== Your assignment ==
Search the material for the string "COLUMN" and copy each line where it occurs.

== Raw data ==
Segment Open

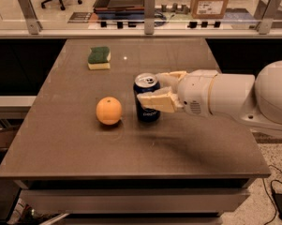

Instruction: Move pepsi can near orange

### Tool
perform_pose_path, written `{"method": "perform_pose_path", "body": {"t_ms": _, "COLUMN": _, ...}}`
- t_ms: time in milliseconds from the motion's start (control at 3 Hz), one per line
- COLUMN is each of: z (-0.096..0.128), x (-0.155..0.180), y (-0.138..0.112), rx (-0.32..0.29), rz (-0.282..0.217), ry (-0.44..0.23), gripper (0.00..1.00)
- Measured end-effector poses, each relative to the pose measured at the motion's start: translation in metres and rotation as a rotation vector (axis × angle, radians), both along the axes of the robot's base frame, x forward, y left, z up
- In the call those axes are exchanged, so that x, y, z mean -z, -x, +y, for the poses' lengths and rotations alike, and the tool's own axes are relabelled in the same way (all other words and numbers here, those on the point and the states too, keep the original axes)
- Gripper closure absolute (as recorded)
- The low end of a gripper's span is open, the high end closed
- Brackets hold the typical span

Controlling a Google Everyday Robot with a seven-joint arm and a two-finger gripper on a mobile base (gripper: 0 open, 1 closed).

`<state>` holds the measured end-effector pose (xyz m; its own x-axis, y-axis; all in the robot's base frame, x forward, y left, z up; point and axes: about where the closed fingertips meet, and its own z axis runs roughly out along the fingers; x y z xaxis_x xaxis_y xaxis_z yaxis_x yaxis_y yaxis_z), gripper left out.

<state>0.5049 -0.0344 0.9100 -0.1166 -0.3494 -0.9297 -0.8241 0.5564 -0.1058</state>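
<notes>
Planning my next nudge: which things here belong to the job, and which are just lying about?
Job: pepsi can; gripper, mid-table, jaws shut on the can; orange, beside the can, not touching.
Lying about: sponge toward the table's far edge; cardboard box behind the rail.

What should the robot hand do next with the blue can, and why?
Probably open the gripper, which is clamped around the pepsi can, and pull back. The can already stands upright on the table, close beside the orange with a small gap, so it seems placed.
</notes>
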Motion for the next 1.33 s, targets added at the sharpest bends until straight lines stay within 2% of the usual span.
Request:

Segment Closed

== Solution below ==
perform_pose_path, written `{"method": "perform_pose_path", "body": {"t_ms": _, "COLUMN": _, ...}}`
- COLUMN is each of: z (-0.096..0.128), x (-0.155..0.180), y (-0.138..0.112), rx (-0.32..0.29), rz (-0.282..0.217), ry (-0.44..0.23), gripper (0.00..1.00)

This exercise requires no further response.